- Try it -
Exactly the lines below from the one with "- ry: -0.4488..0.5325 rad" up to and including the one with "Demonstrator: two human" make up the answer, with nothing else added.

........

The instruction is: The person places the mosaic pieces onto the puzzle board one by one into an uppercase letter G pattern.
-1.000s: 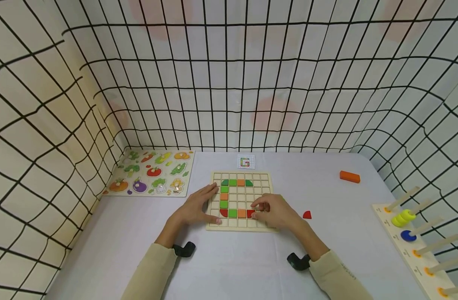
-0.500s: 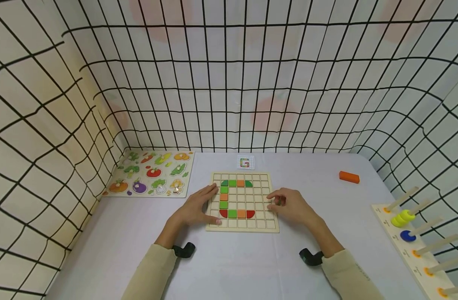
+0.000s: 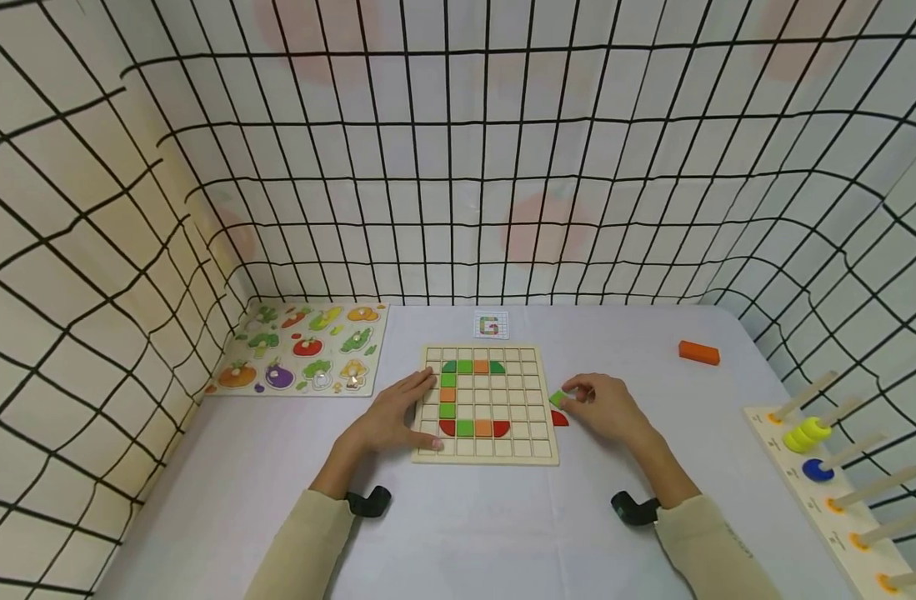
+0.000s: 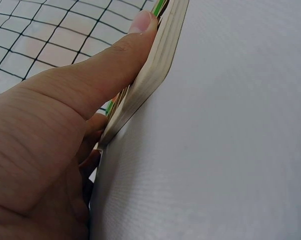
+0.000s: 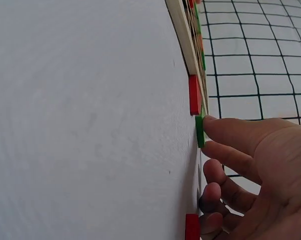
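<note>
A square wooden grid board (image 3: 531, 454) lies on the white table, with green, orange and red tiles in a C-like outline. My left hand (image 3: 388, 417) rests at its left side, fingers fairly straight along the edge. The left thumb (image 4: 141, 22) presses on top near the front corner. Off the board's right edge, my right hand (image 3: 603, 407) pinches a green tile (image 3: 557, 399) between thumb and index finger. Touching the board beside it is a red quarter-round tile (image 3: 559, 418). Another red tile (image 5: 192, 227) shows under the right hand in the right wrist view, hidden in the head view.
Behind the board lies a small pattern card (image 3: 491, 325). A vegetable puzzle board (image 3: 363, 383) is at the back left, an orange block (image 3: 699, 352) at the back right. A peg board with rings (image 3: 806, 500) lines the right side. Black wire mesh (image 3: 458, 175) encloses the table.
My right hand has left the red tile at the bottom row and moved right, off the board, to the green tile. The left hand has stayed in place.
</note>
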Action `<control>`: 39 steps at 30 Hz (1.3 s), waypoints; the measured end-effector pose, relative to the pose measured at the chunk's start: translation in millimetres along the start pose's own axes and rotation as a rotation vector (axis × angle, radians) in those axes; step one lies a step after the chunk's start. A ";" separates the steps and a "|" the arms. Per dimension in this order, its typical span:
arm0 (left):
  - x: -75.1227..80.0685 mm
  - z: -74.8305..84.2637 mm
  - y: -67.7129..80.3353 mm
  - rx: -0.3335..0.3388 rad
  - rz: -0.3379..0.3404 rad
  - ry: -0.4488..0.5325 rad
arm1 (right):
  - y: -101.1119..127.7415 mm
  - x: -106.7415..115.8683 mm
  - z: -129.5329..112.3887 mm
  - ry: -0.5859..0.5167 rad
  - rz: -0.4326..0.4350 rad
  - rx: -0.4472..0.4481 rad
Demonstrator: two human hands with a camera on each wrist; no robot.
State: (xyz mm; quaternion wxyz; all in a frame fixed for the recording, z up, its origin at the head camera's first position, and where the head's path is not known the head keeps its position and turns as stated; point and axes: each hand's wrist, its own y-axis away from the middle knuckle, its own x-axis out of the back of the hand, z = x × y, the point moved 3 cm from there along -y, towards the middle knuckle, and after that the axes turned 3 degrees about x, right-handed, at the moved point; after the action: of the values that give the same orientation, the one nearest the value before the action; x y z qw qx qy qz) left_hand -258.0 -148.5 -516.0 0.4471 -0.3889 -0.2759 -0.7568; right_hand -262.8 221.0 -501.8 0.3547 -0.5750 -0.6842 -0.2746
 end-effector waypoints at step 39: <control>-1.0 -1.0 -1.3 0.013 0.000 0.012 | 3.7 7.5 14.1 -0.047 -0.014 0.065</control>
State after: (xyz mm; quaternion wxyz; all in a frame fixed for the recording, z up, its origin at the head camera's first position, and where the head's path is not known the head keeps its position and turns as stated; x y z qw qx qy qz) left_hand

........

- Solved exercise -
  - ry: -0.4488..0.5325 rad
arm1 (right):
  - y: -101.1119..127.7415 mm
  - x: -106.7415..115.8683 mm
  - z: -129.5329..112.3887 mm
  - ry: -0.5859..0.5167 rad
  - rz: -0.4326..0.4350 rad
  - rx: -0.4472..0.4481 rad
Demonstrator: two human hands with a camera on each wrist; no robot.

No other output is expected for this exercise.